Hi and welcome aboard.


----------



## Howlinmadjack (Jul 20, 2009)

Welcome to the forum!! Won't take you long to overload, remember to pace yourself and stretch from time to time...lol!


----------



## Evil Queen (Mar 8, 2008)




----------



## morbidmike (Sep 11, 2009)

welcome


----------



## HallowEve (Apr 13, 2009)

Welcome to the forum!


----------



## Joiseygal (Sep 3, 2008)

Oh a zombie fan...sweet! Welcome!


----------



## Spooky1 (Aug 25, 2008)

Welcome to the forum, Ileana.


----------



## mys197gt (Jul 7, 2010)

thanks everyone!!!


----------



## Haunted Bayou (Feb 16, 2007)

Welcome to HauntForum.


----------



## Hauntiholik (May 17, 2006)




----------



## Goblin (Jun 3, 2009)




----------



## madmomma (Jul 1, 2009)

Hello and welcome mys197gt!


----------



## scareme (Aug 29, 2006)

Hi and welcome to the forum. Fresh Brains!


----------



## mys197gt (Jul 7, 2010)

So I feel the need to reintroduce myself because I signed up - life got a stranglehold on me, but I'm BACK!! 
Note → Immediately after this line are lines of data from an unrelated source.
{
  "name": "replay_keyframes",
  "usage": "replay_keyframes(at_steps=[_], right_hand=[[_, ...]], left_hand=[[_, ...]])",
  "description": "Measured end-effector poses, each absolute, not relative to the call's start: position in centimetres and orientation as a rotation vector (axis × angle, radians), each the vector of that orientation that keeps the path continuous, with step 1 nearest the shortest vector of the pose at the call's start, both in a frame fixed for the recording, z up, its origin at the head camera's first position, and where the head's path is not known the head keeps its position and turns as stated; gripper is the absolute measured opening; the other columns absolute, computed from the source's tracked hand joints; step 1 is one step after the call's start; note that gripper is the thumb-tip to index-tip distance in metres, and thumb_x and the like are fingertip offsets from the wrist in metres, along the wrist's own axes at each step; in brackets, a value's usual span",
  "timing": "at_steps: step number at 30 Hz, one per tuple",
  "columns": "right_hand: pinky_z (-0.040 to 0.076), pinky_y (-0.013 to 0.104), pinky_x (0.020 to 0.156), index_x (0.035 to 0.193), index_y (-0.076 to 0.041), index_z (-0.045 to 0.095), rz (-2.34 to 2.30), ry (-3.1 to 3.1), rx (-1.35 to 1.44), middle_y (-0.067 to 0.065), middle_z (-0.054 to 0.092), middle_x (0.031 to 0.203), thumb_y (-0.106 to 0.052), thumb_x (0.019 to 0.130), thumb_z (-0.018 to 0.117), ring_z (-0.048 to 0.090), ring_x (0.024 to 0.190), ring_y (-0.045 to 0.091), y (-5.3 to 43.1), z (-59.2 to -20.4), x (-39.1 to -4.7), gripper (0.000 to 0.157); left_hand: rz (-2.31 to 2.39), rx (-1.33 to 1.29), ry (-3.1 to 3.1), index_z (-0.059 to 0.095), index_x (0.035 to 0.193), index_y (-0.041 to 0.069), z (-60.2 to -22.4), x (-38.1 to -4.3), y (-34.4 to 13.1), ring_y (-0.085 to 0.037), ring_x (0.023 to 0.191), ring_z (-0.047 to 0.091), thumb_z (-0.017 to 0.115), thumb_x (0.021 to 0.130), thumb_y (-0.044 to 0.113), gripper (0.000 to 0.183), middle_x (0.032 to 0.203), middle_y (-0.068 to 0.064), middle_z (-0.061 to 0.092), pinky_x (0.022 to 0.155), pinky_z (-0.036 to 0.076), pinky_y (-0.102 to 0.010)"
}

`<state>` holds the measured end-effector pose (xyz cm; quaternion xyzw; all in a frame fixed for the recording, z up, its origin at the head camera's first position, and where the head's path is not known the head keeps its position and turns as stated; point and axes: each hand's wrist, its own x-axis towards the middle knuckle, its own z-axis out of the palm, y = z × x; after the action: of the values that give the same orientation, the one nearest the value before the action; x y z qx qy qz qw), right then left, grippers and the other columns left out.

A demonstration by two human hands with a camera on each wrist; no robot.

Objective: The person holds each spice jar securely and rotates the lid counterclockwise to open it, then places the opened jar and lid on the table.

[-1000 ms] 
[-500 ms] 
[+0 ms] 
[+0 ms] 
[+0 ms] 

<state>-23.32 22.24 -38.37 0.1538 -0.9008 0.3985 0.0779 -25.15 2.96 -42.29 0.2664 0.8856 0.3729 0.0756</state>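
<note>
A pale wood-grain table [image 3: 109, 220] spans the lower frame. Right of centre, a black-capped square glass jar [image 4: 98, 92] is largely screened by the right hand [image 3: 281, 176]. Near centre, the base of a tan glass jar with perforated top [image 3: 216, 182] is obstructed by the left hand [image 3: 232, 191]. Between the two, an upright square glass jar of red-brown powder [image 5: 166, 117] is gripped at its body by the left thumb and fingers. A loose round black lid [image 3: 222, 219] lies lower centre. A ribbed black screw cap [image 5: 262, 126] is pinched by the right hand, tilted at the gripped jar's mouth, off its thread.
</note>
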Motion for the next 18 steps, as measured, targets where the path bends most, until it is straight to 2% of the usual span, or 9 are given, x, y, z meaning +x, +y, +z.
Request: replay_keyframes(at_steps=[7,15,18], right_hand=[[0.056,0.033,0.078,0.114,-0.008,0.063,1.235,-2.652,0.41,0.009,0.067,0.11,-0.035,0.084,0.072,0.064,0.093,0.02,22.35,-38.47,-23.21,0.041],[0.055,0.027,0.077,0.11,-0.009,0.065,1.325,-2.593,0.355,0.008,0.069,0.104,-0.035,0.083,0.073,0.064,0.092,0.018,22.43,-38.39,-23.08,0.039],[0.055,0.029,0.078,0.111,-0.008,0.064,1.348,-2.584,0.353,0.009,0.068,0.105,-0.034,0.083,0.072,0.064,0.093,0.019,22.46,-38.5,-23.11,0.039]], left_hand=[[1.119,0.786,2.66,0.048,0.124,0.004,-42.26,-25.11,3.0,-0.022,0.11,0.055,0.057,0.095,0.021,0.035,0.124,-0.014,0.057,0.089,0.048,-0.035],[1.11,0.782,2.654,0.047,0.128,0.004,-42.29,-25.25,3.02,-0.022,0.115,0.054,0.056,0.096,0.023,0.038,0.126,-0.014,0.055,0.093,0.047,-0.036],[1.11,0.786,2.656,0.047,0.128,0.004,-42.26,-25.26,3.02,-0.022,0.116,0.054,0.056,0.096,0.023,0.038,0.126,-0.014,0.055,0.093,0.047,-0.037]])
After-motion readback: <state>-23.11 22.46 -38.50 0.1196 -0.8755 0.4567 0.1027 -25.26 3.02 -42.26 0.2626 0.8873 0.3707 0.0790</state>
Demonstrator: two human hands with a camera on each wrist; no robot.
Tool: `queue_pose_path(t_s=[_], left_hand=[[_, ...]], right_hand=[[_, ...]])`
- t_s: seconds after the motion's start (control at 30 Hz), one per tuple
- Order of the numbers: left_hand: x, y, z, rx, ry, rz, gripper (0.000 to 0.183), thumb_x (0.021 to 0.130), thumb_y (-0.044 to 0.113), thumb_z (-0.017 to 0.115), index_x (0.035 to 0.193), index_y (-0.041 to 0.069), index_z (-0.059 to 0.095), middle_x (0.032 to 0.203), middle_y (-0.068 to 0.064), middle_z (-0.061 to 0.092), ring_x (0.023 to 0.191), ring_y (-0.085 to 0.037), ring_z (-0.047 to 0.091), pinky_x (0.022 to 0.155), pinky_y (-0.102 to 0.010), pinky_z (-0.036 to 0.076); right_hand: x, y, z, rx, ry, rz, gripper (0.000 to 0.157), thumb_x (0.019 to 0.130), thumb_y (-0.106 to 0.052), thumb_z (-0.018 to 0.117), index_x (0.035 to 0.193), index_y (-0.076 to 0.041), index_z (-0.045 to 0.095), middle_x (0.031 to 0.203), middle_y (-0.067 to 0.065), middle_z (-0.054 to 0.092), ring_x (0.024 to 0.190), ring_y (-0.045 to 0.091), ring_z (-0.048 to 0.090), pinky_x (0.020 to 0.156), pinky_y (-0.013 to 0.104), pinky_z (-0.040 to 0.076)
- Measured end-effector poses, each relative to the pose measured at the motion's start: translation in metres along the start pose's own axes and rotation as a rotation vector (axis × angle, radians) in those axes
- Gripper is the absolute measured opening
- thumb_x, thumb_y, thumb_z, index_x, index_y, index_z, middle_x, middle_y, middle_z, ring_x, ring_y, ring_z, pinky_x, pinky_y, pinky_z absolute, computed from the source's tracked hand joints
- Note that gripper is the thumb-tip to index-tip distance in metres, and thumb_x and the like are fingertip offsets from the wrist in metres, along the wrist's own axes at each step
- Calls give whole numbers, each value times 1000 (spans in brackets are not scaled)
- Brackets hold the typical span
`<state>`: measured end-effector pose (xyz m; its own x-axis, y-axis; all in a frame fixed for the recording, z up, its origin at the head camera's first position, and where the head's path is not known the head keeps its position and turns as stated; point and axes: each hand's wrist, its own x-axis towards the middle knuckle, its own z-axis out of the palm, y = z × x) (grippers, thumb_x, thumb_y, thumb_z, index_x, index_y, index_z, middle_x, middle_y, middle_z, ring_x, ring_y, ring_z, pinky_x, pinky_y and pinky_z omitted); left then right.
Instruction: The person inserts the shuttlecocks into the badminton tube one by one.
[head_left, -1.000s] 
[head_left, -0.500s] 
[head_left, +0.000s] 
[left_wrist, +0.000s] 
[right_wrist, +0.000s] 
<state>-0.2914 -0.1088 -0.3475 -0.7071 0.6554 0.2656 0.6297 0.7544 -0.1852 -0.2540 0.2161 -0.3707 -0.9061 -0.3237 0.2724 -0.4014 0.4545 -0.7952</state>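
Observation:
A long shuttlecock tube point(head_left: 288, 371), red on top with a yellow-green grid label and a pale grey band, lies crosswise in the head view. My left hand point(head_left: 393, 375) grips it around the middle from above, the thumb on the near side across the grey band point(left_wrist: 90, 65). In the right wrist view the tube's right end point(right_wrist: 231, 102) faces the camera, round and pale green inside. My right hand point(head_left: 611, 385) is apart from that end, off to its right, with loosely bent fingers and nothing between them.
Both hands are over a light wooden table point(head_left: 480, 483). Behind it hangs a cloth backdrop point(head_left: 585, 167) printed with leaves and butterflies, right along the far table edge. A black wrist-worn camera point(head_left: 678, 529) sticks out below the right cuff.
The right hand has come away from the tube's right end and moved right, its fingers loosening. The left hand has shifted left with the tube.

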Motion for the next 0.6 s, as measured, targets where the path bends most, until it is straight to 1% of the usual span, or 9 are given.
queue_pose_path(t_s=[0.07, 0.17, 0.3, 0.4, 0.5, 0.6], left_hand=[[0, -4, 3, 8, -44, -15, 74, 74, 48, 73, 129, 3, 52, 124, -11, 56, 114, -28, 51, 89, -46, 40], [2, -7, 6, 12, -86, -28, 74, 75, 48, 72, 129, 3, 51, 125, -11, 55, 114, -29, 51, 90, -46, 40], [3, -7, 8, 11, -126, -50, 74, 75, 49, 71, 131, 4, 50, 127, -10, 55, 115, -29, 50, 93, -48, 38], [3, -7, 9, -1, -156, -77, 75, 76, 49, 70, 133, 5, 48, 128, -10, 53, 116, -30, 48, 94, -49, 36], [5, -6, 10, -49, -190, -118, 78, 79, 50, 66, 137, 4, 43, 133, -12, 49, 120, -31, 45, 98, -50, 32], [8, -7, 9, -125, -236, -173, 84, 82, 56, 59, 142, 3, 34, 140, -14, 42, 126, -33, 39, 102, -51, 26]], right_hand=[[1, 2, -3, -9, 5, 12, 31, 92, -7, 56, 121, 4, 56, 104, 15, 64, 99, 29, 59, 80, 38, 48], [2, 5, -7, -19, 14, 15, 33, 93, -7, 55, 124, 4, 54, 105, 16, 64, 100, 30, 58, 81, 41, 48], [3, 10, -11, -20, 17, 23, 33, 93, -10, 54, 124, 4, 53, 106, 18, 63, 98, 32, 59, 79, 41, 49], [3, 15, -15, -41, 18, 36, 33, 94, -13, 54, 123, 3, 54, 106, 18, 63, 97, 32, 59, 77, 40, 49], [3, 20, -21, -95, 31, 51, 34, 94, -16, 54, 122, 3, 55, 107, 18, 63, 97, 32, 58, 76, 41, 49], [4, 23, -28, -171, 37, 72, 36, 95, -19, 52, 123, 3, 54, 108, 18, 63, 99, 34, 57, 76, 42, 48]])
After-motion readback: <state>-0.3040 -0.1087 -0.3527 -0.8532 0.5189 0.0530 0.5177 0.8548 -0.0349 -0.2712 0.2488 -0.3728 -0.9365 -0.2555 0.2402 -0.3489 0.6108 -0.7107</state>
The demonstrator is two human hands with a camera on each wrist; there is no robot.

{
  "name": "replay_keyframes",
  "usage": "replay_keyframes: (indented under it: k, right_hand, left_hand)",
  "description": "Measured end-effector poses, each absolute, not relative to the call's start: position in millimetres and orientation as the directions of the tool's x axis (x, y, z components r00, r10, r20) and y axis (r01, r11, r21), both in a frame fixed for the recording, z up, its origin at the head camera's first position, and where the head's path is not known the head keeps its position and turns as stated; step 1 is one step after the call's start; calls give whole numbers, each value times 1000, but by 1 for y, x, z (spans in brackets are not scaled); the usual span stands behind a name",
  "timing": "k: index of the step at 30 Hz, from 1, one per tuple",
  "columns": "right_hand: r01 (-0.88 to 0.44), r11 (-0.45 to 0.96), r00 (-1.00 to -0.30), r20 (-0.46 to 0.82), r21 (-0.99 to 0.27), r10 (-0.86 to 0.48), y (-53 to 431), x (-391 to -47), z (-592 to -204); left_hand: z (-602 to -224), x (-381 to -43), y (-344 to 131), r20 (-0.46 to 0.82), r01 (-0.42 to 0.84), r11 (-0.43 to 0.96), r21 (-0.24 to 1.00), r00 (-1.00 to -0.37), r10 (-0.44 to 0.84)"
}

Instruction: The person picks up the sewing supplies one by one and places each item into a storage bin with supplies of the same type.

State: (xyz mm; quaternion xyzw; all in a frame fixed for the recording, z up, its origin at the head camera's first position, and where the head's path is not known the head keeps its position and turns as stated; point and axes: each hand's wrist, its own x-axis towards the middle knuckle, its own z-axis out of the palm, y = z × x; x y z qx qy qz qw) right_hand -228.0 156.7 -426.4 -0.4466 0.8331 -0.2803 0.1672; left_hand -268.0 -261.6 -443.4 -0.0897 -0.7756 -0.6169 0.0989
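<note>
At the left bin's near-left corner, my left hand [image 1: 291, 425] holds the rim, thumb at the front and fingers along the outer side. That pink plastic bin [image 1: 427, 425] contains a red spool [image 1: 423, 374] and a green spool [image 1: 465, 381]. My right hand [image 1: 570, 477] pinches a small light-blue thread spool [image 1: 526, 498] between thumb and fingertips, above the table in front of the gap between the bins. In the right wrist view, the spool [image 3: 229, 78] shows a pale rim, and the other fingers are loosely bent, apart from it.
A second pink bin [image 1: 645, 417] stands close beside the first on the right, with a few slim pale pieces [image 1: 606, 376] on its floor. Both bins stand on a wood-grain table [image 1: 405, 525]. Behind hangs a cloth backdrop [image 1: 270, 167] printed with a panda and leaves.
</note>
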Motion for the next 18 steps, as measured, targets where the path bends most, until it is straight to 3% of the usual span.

Not like I did much around here anyway


----------



## FreakinFreak (Aug 27, 2010)




----------



## Creep Cringle (Jun 23, 2009)

Welcome! I'm sure you'll find plenty to keep you busy here!


----------



## lisa48317 (Aug 18, 2010)

Hi & Welcome! Hope you found your Zombie crossing sign!


----------



## Dark Angel 27 (Sep 11, 2008)

yeah, what they said! :lolkin:


----------



## mys197gt (Jul 7, 2010)

lisa48317 said:


> Hi & Welcome! Hope you found your Zombie crossing sign!


Funny you should say that, because we (my husband) got so sidetracked from everything we saw here, that we forgot all about the sign!!


----------



## SPOOKY J (Nov 20, 2009)

Hello and Welcome back.


----------



## FreakinFreak (Aug 27, 2010)

Well then mys197gt you should love this forum... welcome!


----------



## Lunatic (Oct 3, 2006)

Welcome MYS! 
If you can't find the info you need here then it ain't on the net. Have fun!


----------



## dynoflyer (Oct 8, 2006)

Hi and welcome,

I think I still have the high(er) res files for this if you need it.


----------



## creep factor (Sep 3, 2010)

Welcome!


----------